EDC (External Data) - ge-semtk/semtk GitHub Wiki

Should I use EDC or FDC?

SemTK EDC and SemTK FDC both enable retrieval of data from sources outside of the knowledge graph. The following diagram shows the differences between them.

EDC Overview

SemTK provides functionality for Ontology-based Data Access (OBDA), enabling semantics-based access to data external to the triple store. In SemTK, this functionality is referred to as EDC ("external data connection").

As shown below, EDC is enabled by placing into the triple store metadata about how to access external data stores. When a user submits a query, the EDC functionality transparently retrieves the data from either the triple store, or if necessary, from external stores as well. Thus, the user has a single point of access for retrieving data from multiple stores, in domain terms.

Here are the steps to set up a new EDC connection.

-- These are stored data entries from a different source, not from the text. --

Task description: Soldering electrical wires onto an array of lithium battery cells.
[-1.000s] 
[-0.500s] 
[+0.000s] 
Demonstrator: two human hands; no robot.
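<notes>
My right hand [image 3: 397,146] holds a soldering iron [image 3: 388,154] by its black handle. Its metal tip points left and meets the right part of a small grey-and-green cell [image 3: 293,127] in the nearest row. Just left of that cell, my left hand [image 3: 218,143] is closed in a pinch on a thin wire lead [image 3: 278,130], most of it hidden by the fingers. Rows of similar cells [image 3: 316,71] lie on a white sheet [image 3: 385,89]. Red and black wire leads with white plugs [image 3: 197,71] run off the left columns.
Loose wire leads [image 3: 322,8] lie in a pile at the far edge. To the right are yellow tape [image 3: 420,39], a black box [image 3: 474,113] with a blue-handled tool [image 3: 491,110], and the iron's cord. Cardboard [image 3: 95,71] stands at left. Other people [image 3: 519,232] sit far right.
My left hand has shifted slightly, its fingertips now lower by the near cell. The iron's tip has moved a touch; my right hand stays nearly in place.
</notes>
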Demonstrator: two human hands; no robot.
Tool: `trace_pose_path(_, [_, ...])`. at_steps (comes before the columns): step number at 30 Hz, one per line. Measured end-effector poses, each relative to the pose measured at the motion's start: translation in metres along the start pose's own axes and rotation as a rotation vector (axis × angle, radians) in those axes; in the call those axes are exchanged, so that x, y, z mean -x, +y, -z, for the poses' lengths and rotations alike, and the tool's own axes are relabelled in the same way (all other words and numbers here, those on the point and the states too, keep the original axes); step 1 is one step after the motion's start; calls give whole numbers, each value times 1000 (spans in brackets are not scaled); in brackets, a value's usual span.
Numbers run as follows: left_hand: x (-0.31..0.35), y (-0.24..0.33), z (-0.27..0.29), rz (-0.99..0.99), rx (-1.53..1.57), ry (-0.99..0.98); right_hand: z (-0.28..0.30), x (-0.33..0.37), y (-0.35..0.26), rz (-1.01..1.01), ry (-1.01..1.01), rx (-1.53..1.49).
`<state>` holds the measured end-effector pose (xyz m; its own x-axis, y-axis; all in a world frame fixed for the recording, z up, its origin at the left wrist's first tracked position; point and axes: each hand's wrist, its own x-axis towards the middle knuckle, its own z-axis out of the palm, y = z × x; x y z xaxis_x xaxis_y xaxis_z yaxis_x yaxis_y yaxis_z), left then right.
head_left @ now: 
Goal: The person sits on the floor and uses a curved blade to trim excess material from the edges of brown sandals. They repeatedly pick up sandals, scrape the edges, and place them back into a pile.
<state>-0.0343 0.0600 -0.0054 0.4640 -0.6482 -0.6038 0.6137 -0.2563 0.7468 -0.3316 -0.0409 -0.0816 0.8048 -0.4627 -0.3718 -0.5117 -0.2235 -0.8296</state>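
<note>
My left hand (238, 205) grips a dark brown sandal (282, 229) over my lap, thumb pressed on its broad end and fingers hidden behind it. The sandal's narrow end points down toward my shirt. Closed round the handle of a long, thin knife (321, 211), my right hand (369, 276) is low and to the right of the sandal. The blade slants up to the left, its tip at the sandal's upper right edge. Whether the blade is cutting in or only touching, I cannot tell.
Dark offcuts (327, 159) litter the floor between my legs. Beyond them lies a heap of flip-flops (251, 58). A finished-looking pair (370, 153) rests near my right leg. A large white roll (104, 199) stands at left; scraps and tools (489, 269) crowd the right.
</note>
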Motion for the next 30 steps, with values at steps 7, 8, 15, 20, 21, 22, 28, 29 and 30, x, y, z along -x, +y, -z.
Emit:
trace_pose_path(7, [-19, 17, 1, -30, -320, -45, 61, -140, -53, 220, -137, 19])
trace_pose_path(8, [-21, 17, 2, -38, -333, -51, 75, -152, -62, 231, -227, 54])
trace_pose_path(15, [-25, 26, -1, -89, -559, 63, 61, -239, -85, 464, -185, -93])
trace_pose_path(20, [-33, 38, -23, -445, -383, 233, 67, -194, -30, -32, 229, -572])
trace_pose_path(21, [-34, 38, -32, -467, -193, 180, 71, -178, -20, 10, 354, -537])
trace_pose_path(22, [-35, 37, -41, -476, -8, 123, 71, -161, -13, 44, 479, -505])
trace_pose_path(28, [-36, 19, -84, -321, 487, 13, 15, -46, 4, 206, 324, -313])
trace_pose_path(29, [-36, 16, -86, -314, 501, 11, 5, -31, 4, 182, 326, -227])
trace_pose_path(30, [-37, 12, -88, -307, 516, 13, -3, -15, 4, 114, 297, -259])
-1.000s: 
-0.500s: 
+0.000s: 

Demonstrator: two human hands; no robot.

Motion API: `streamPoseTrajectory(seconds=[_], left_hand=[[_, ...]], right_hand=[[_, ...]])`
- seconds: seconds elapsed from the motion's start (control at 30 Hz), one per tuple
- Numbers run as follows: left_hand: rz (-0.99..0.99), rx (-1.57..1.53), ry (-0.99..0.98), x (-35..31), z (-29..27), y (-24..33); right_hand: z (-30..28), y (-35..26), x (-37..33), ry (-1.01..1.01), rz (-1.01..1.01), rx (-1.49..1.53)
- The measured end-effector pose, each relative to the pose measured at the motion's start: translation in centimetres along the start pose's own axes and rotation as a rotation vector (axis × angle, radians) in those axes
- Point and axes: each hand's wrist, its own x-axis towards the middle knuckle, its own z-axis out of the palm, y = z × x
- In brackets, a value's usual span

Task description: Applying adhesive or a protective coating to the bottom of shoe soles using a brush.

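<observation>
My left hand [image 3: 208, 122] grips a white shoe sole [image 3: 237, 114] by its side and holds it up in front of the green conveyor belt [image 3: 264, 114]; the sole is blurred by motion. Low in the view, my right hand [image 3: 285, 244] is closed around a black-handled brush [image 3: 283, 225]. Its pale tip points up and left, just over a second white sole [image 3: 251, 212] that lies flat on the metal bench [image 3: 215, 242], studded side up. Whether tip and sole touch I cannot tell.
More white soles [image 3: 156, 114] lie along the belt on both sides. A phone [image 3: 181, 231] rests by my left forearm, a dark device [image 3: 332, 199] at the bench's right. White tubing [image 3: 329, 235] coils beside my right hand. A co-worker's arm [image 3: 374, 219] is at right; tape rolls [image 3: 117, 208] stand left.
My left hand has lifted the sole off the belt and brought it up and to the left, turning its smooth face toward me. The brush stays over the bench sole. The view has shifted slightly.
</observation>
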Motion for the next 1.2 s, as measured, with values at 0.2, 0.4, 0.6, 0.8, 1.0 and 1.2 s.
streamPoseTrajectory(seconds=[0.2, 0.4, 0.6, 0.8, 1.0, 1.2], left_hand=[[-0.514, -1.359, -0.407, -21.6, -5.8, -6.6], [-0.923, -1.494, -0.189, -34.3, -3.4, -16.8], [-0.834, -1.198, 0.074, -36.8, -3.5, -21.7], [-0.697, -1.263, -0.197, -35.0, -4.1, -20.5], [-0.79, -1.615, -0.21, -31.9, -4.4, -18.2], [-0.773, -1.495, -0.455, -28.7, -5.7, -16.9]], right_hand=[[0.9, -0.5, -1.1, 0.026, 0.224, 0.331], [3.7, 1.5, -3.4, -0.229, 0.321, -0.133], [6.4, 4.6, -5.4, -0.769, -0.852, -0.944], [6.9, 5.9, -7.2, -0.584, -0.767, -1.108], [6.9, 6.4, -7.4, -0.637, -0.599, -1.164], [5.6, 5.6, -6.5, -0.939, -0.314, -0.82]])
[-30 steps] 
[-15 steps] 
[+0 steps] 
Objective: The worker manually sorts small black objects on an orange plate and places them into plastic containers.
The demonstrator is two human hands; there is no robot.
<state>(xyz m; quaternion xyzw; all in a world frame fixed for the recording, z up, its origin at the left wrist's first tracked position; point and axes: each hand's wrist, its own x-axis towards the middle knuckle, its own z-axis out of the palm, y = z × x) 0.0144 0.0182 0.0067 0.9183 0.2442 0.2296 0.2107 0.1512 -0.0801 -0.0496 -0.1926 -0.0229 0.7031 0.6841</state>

Details for each step are below.

Identify the external store to connect to (e.g. a Hive table, an HDFS folder)
Identify a Query Generator and Executor pair to write and execute queries against this external store. A new generator and/or executor may need to be created, depending on what external store is being targeted.
Modify your use-case specific ontology (*.sadl/owl) to incorporate the EDC ontology (sparqlEdc.sadl/owl), and load it to the semantic store.
Create instance data (.csv) and corresponding loading templates (.json), and load it to the semantic store. This instance data will include metadata about the external store (e.g. database connection information, table names, column names).
Add a new mnemonic to the EDC configuration, to specify what classes should trigger EDC, what query generator/executor to use, and other items.
Query for EDC data

1. Identify the external store

This may be any queryable location. For example, Apache Hive for time series data, or an HDFS folder for image files.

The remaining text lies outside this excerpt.